§ **Records shown**:

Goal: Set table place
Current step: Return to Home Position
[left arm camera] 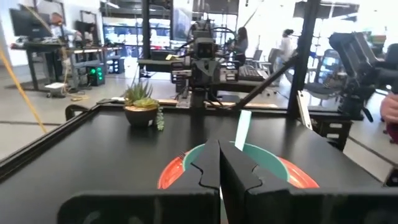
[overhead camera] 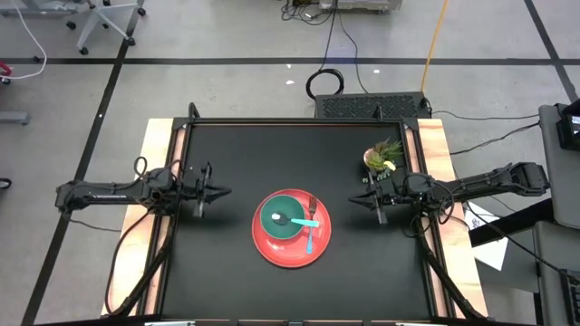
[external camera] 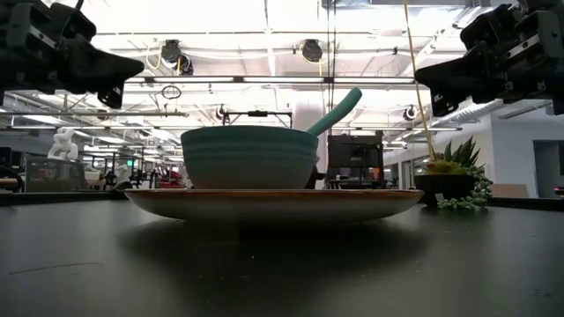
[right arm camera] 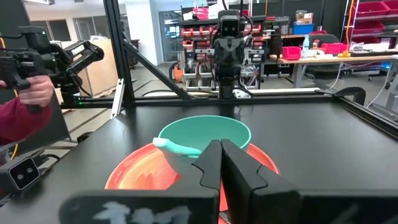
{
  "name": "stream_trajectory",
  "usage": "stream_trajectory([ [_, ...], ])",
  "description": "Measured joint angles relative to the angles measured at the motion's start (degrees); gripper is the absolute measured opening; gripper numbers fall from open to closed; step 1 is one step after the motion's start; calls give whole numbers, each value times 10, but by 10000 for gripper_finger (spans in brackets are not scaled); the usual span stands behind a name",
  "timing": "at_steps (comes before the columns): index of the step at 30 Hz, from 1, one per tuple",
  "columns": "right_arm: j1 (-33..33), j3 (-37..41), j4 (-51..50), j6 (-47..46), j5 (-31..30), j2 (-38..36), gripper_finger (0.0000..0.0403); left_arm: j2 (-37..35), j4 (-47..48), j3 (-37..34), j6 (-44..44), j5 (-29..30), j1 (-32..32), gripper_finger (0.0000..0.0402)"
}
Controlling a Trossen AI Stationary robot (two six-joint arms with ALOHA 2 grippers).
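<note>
The black table (overhead camera: 227, 149) held the red plate (overhead camera: 270, 254), and everything else stood around that plate. The left arm reached in from the plate's left side. Its left gripper (overhead camera: 225, 191) hung clear of the tabletop, well apart from the plate's rim and aimed toward it. In the left wrist view its two fingers (left arm camera: 208, 167) were pressed together with nothing between them. The right arm mirrored it from the plate's right side. The right gripper (overhead camera: 355, 200) was likewise raised, well apart from the rim, with its fingers (right arm camera: 210, 163) closed on nothing.

The teal bowl (overhead camera: 273, 206) sat upright on the plate, toward the plate's far rim. A small potted plant (overhead camera: 381, 156) stood well beyond the plate on its far right, close to the right arm. The blue-handled fork (overhead camera: 309, 239) lay on the plate just beside the bowl on the right, its handle pointing to the near rim. The spoon (overhead camera: 292, 220) rested in the bowl, its mint handle leaning up over the bowl's right edge, above the fork.
</note>
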State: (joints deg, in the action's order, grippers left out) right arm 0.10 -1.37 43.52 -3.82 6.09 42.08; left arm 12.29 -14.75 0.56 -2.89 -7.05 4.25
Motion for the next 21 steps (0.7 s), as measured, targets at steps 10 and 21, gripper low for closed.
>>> stream_trajectory([
  [10,-6,0,37,32,-33,0,0,0,21,0,24,-2,-6,0],
  [21,-33,0,23,30,-29,-22,0,0,31,0,23,-20,-15,0],
])
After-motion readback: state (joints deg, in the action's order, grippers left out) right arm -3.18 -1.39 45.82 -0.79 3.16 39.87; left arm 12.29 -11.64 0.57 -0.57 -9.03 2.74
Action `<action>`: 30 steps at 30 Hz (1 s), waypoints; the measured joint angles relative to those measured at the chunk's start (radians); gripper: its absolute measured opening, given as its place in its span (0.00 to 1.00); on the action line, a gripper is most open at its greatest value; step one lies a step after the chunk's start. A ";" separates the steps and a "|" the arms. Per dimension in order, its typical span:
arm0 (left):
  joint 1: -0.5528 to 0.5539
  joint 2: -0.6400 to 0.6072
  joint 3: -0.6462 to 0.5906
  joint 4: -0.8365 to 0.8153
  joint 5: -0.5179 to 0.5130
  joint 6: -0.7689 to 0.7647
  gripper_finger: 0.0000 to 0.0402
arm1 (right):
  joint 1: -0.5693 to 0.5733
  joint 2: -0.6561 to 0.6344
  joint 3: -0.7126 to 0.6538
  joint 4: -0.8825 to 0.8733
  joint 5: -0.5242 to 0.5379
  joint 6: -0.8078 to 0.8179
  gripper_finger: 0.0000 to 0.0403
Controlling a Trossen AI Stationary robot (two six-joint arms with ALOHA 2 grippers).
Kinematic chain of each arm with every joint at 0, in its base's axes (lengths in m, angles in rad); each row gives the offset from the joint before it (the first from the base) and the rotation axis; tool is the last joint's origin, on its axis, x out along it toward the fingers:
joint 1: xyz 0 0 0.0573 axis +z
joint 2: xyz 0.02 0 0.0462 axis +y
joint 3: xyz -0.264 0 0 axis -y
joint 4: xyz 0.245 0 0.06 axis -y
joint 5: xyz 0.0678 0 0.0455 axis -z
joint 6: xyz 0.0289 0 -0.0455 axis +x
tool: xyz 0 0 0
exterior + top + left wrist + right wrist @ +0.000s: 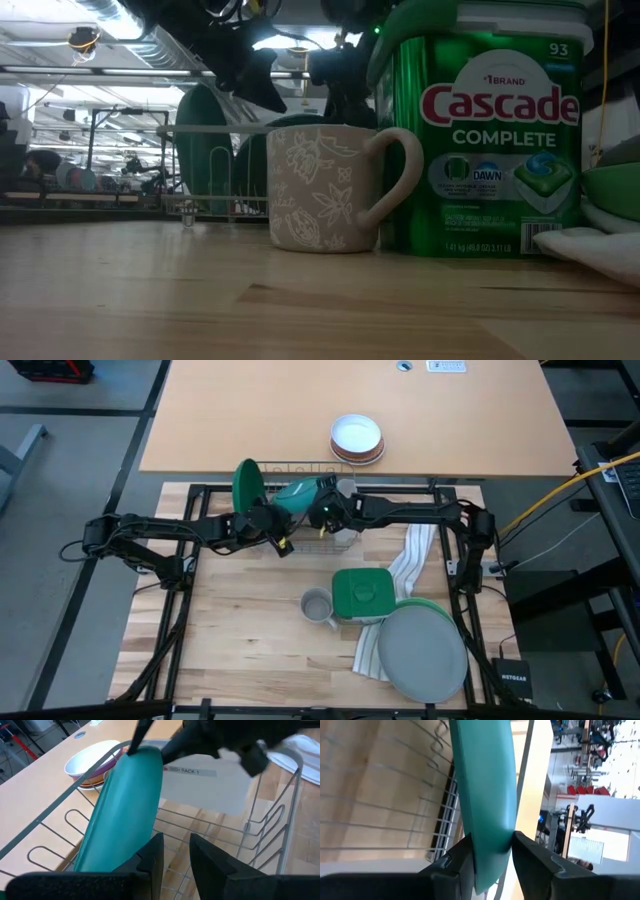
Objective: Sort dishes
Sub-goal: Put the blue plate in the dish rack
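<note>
The teal plate [296, 495] stands on edge in the wire dish rack [335, 538] at the table's far middle. My right gripper [325, 508] is shut on the plate's rim. The dark green plate [248, 485] stands on edge at the rack's left end. My left gripper [176, 857] is open just on the near-left side of the teal plate [125, 810]. One left finger [152, 855] is beside the plate's lower edge; I cannot tell whether it touches. The grey plate [425, 652] lies on the light green plate [432, 603] at the near right. My right gripper pinches the teal plate's rim [490, 847] between its two fingers, one finger on each face. In the left wrist view it comes at the plate's upper rim [142, 751] from above and the right. The plate stands tilted on edge, its lower part among the rack's wires.
A green detergent tub [362, 592] and a small grey mug [318, 606] stand at the table's middle. A striped towel [410, 560] lies under the two flat plates. A white bowl with a brown rim [357, 438] sits on the far tabletop behind the rack.
</note>
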 joint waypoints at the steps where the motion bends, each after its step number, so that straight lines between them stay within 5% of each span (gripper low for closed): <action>1: 0.000 0.000 0.000 0.000 0.000 0.000 0.21 | -0.009 0.000 0.000 0.001 0.000 0.000 0.31; 6: 0.000 0.000 0.000 0.004 0.000 0.000 0.21 | -0.051 0.002 -0.001 0.025 -0.008 0.001 0.29; 15: -0.003 0.000 0.000 0.006 0.000 0.000 0.21 | -0.087 -0.003 0.003 0.080 -0.026 0.016 0.10; 30: -0.057 -0.168 0.000 0.027 0.000 0.023 0.21 | -0.082 0.001 0.000 0.238 -0.097 -0.095 0.06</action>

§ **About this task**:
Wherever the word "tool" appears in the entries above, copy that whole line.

§ **Written reply**:
Kinematic chain of each arm with every joint at 0, in its base's axes (lengths in m, angles in rad); each row gives the offset from the joint before it (the first from the base) and the rotation axis; tool is the last joint's origin, on its axis, x out along it toward the fingers:
tool: xyz 0 0 0

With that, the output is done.